» **Assignment**
Apart from the pictures, every line below is to be set down exactly.

» **Supplied entries**
——————————
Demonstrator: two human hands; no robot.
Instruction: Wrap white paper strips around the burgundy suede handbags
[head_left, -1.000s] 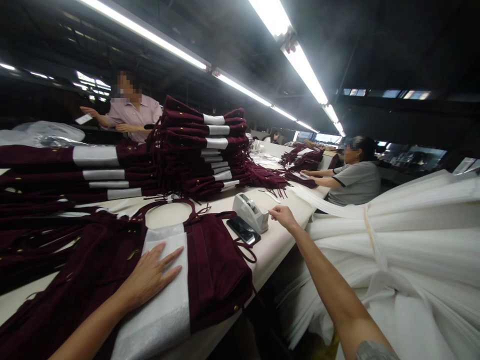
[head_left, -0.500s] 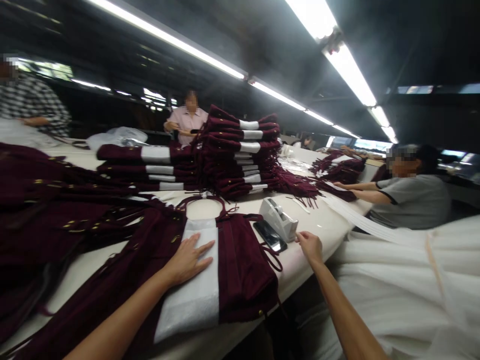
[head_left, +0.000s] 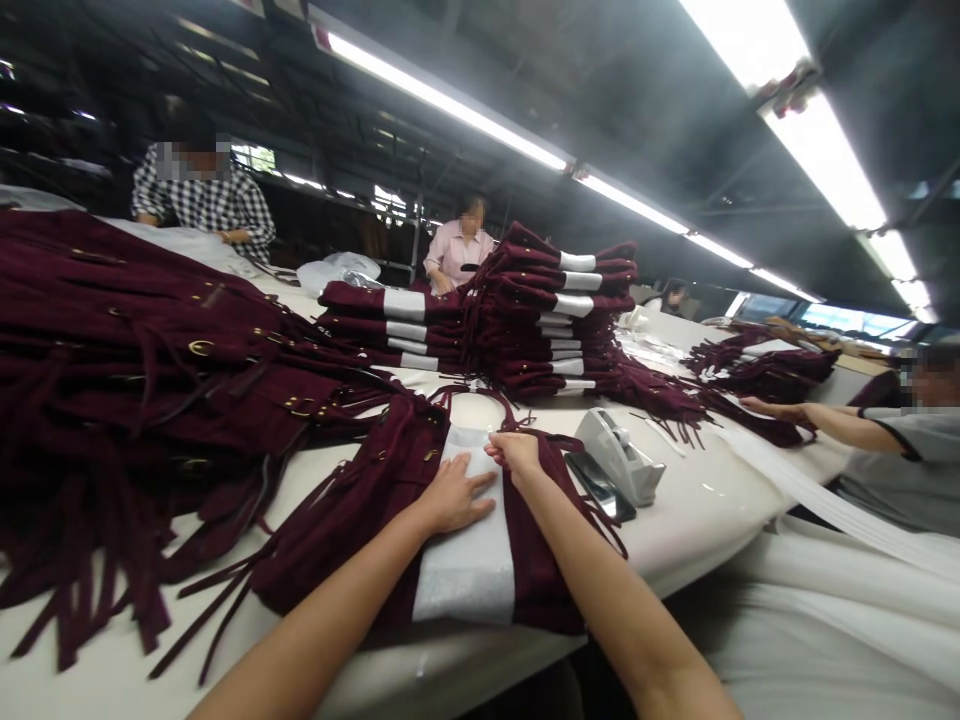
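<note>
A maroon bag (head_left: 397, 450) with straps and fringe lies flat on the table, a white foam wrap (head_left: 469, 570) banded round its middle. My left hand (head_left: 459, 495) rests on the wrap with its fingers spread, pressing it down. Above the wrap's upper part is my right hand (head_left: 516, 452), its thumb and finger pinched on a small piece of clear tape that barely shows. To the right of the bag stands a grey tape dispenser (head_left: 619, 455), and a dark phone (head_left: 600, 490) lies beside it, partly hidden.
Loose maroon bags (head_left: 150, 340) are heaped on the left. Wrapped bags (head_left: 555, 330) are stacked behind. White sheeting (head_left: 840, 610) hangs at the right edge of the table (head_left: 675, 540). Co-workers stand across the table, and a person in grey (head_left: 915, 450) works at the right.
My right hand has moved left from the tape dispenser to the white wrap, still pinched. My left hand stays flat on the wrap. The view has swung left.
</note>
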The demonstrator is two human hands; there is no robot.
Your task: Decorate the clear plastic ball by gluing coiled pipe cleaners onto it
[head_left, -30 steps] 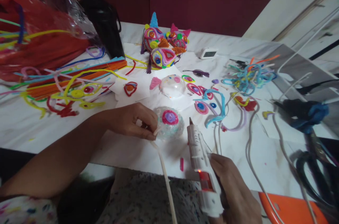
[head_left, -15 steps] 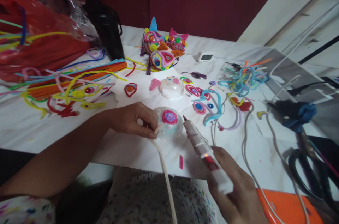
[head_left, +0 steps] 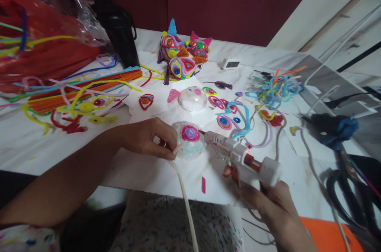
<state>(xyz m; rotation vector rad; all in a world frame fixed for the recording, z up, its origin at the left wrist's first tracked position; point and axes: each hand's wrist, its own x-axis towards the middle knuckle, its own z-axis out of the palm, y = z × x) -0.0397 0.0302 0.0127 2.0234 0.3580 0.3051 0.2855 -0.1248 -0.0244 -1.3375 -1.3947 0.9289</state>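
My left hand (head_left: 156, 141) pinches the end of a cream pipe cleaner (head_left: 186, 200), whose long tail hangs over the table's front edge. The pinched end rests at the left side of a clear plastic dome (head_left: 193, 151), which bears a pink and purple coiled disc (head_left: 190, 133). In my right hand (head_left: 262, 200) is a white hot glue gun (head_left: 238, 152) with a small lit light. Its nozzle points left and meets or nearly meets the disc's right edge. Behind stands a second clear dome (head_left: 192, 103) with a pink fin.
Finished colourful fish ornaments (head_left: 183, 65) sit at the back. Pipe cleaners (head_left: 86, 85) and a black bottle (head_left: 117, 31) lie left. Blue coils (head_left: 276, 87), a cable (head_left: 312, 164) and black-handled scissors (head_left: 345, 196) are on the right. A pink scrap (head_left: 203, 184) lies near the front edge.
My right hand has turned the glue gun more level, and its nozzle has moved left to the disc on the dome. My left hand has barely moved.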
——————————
» **The answer**
Demonstrator: two human hands; no robot.
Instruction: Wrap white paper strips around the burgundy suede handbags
[head_left, -1.000s] 
[head_left, -0.500s] 
[head_left, +0.000s] 
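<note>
A maroon bag (head_left: 397, 450) with straps and fringe lies flat on the table, a white foam wrap (head_left: 469, 570) banded round its middle. My left hand (head_left: 459, 495) rests on the wrap with its fingers spread, pressing it down. Above the wrap's upper part is my right hand (head_left: 516, 452), its thumb and finger pinched on a small piece of clear tape that barely shows. To the right of the bag stands a grey tape dispenser (head_left: 619, 455), and a dark phone (head_left: 600, 490) lies beside it, partly hidden.
Loose maroon bags (head_left: 150, 340) are heaped on the left. Wrapped bags (head_left: 555, 330) are stacked behind. White sheeting (head_left: 840, 610) hangs at the right edge of the table (head_left: 675, 540). Co-workers stand across the table, and a person in grey (head_left: 915, 450) works at the right.
My right hand has moved left from the tape dispenser to the white wrap, still pinched. My left hand stays flat on the wrap. The view has swung left.
</note>
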The demonstrator is two human hands; there is no robot.
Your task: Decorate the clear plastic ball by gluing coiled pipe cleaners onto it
[head_left, -30 steps] 
[head_left, -15 steps] 
[head_left, +0 steps] 
<state>(xyz m; rotation vector rad; all in a world frame fixed for the recording, z up, its origin at the left wrist's first tracked position; point and axes: each hand's wrist, its own x-axis towards the middle knuckle, its own z-axis out of the palm, y = z × x) -0.0397 0.0302 0.0127 2.0234 0.3580 0.3051 0.2855 -0.1248 -0.0244 -1.3375 -1.3947 0.9289</state>
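My left hand (head_left: 156, 141) pinches the end of a cream pipe cleaner (head_left: 186, 200), whose long tail hangs over the table's front edge. The pinched end rests at the left side of a clear plastic dome (head_left: 193, 151), which bears a pink and purple coiled disc (head_left: 190, 133). In my right hand (head_left: 262, 200) is a white hot glue gun (head_left: 238, 152) with a small lit light. Its nozzle points left and meets or nearly meets the disc's right edge. Behind stands a second clear dome (head_left: 192, 103) with a pink fin.
Finished colourful fish ornaments (head_left: 183, 65) sit at the back. Pipe cleaners (head_left: 86, 85) and a black bottle (head_left: 117, 31) lie left. Blue coils (head_left: 276, 87), a cable (head_left: 312, 164) and black-handled scissors (head_left: 345, 196) are on the right. A pink scrap (head_left: 203, 184) lies near the front edge.
My right hand has turned the glue gun more level, and its nozzle has moved left to the disc on the dome. My left hand has barely moved.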

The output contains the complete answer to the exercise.